### Work item
Strip out the pictures and output each remaining line of the data word for word.

### Recorded data
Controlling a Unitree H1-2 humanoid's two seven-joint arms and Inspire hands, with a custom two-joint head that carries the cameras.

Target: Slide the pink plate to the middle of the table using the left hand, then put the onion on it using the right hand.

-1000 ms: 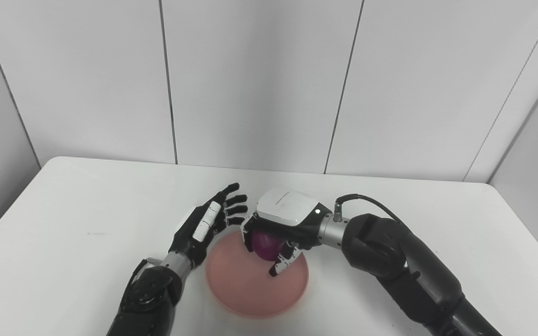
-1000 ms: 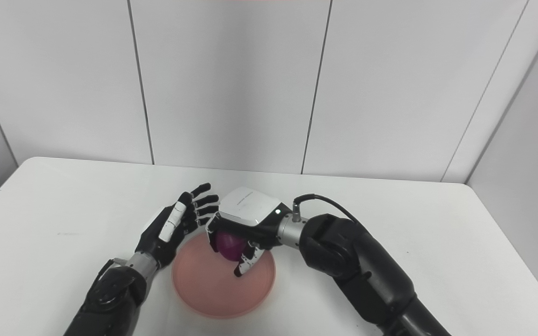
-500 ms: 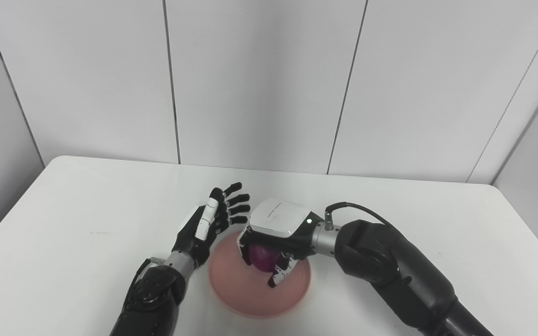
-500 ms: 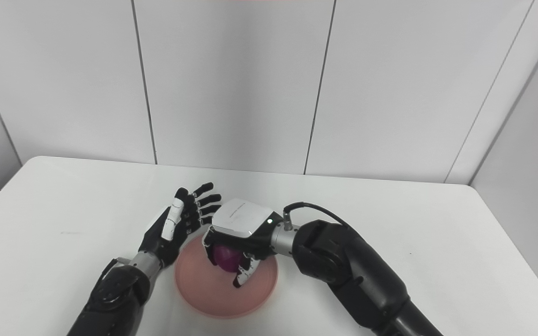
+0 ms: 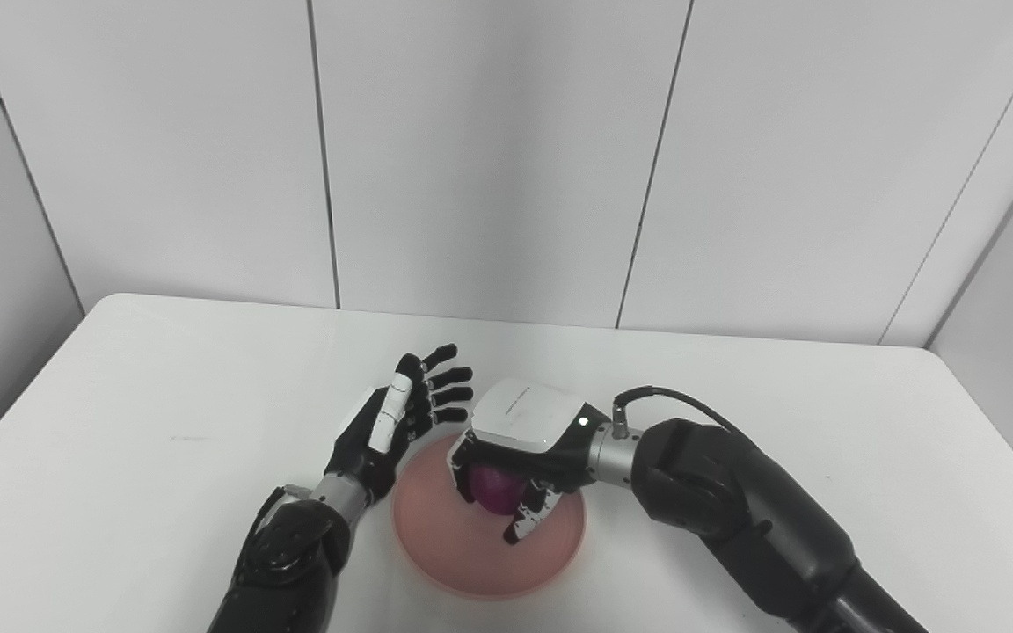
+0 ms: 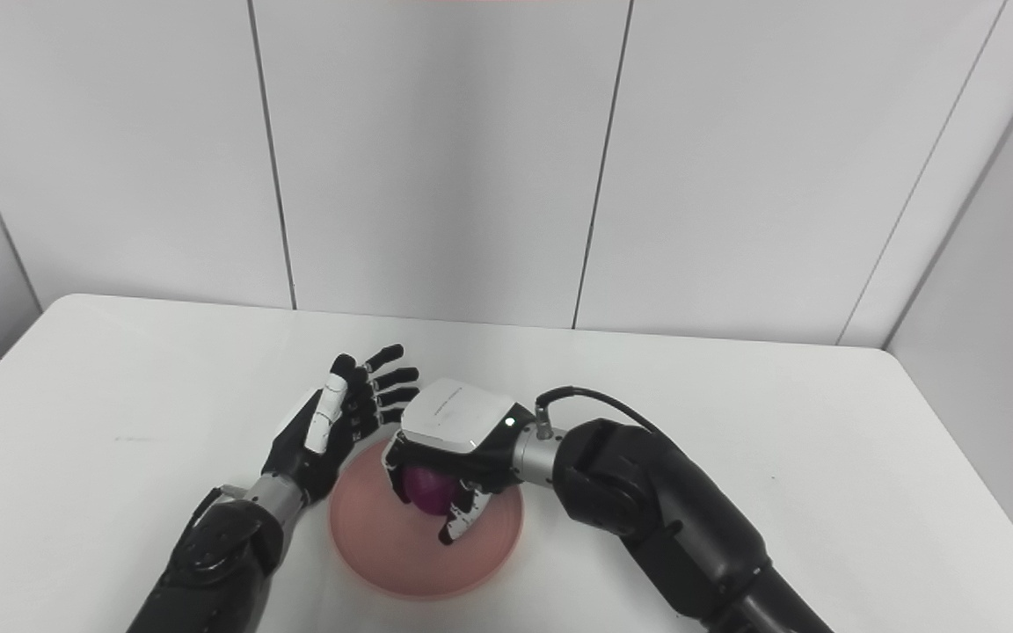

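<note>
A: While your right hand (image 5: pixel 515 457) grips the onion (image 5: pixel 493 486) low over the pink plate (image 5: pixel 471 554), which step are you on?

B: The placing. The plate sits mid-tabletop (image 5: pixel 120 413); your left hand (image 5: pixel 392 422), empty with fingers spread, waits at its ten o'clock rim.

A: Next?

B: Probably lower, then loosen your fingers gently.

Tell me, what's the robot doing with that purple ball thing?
That is an onion. The robot's right hand is wrapped around it, holding it over the pink plate, which sits near the middle of the white table. Whether the onion touches the plate is hidden. The left hand waits open beside the plate's left edge, holding nothing.
</note>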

### Written solution
Controlling a Unitree H1-2 humanoid's two seven-joint arms and Inspire hands, with a custom two-joint head that carries the cameras.

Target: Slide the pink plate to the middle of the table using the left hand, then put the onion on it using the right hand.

-1000 ms: 
-1000 ms: 
-500 ms: 
-500 ms: 
+0 ms: 
+0 ms: 

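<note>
A: While your right hand (image 5: pixel 515 457) grips the onion (image 5: pixel 493 486) low over the pink plate (image 5: pixel 471 554), which step are you on?

B: The placing. The plate sits mid-tabletop (image 5: pixel 120 413); your left hand (image 5: pixel 392 422), empty with fingers spread, waits at its ten o'clock rim.

A: Next?

B: Probably lower, then loosen your fingers gently.

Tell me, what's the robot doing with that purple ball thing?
That is an onion. The robot's right hand is wrapped around it, holding it over the pink plate, which sits near the middle of the white table. Whether the onion touches the plate is hidden. The left hand waits open beside the plate's left edge, holding nothing.
</note>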

That makes the output complete.